Like many thousands in Auckland this week I have been on my hands and knees, cutting up sodden carpet and throwing it out. We have decided it will not be replaced. This is called coming to terms with climate change.
Climate science has been telling us to expect stormsof the ferocity we have just experienced and it stands to reason, a warmer atmosphere absorbs more water from the ocean and our weather is definitely warmer.
For the past three or four years, summer has been starting in November and lasting six months. It has been balmy, but this summer feels like the payback. Auckland has never had a January as wet and never a day like last Friday, January 27.
Many suffered much worse damage than us. We have relatives in Northcote who saw their land slide away in front of their house, which has now been red-stickered. A tennis friend with a car yard in Wairau Valley was looking at losses on all his stock.
All around Auckland, households and businesses will be planning to adapt to climate change with urgency now. Surely nobody is building or buying homes near cliff tops anymore, or in flood-prone basins, or constructing houses without raised foundations.
Our house is on a sloping site and the lower level, a half-storey, stands on a platform of concrete flat on the ground. Last Saturday morning was not the first time we have woken to find the floor wet. After the first time we did some drainage work around the platform that kept us dry for 18 years. But a coil in a scoria trench could not cope with the volume of water that fell on us last Friday night.
As I hacked into the carpet I wondered who it was who decided it would be a good idea to build straight on to a concrete slab. Possibly the same architectural school that decided roofs didn’t need eaves. That was decades later. Slabs have been around so long that younger generations might not know there was a time when all houses had air under them and steps up to their doors.
I will miss a carpeted bedroom, especially next winter, but I console myself with the memory that when I was a kid in a house with proper foundations we had no carpets, just mats on wooden floors. “Wall to wall” carpet was one of the many comforts that came with rising post-war living standards. My parents got it when they bought a newly built bungalow in 1962.
So like all adjustments to climate change, this one feels like a step back in time. But it mightn’t be so bad. The new floor covering cannot be polished timber such as we have in areas upstairs but there appear to be “laminates” on the market that claim to be waterproof. Lino, I guess.
Or maybe we’ll just grind the concrete to a smooth surface and throw some attractive mats on it – the dungeon look could catch on.
This is just one of the many ways we will come to live with a warmer, wetter climate, I think. We will adapt. We will give some ground to extremes of weather but we won’t give up too much. We won’t give up automobiles, aircraft or, most important, electricity that can still be available when lakes are low, wind is not turning turbines and night falls. If all else fails, there will be nuclear.

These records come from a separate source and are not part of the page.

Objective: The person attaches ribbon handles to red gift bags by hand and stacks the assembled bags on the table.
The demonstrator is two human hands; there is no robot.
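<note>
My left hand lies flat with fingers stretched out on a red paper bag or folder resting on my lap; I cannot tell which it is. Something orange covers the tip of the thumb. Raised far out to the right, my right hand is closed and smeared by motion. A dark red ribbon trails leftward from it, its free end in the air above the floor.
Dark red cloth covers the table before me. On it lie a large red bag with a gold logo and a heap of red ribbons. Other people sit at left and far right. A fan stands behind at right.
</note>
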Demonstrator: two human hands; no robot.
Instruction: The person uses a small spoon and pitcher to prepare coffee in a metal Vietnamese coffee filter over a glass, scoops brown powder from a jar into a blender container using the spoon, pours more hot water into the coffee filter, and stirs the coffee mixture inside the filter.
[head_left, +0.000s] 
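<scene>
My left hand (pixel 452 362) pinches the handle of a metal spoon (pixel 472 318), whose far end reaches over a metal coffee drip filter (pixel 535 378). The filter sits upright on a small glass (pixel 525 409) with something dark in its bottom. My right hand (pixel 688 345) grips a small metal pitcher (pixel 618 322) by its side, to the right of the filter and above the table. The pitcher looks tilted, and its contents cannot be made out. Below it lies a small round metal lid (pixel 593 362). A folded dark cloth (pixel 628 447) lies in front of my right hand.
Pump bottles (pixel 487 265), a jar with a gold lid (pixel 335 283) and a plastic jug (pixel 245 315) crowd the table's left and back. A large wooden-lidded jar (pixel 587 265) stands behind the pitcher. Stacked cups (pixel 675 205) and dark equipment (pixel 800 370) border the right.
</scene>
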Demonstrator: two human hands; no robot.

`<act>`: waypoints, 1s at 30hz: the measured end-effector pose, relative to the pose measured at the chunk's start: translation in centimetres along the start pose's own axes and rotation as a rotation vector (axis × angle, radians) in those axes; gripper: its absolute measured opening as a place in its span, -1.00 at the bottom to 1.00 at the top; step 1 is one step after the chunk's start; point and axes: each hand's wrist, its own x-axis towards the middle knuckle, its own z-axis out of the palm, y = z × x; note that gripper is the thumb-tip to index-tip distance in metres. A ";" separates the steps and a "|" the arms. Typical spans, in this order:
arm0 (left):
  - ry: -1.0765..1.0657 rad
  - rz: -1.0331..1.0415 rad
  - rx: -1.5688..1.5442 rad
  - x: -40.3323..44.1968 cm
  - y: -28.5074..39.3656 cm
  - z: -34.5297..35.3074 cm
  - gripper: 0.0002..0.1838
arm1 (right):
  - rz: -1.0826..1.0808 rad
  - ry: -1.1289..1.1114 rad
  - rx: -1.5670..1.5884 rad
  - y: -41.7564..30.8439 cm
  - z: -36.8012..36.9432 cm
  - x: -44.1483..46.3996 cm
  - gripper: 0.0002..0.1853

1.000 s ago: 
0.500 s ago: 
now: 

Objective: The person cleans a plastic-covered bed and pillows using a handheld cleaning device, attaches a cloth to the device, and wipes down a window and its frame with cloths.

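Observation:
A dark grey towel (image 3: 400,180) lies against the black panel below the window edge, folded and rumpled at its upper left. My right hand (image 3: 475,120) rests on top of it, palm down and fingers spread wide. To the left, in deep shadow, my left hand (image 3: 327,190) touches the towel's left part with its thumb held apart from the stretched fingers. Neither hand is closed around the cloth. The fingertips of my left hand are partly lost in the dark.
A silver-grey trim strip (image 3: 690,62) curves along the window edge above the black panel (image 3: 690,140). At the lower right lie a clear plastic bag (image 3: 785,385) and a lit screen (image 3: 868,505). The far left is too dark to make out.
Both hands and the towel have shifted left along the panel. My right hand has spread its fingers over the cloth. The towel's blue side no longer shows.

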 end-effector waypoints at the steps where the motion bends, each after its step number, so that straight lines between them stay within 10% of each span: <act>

We will get used to floods and droughts, we certainly won’t need the precautions urged by the authorities this week that reached pandemic levels of overkill - stay home, avoid non-essential travel, don’t enter floodwater or the sea. Schools were ordered not to reopen this week until somebody talked sense to the Ministry of Education.
Civil Defence now seems to be run by a National Emergency Management Agency complete with a monogrammed polar fleece. It was slow to wake up on the day of the deluge and it left the new Prime Minister looking like a dumbstruck staffer at the Auckland Mayor’s appalling press conference.
We ought to expect better weather warnings. For all the money and attention given to climate science over the past 30 years, it does not seem to have advanced weather forecasting very much. Nobody knew precisely how much water that “river” of low pressure was bringing down from the tropics last week. It seems to me scientists ought to have known.
If they devoted less of their time and effort to catastrophic predictions and more to advancing knowledge of atmospheric convection, I might have time to lift the mats from my new fashionable concrete floor in future.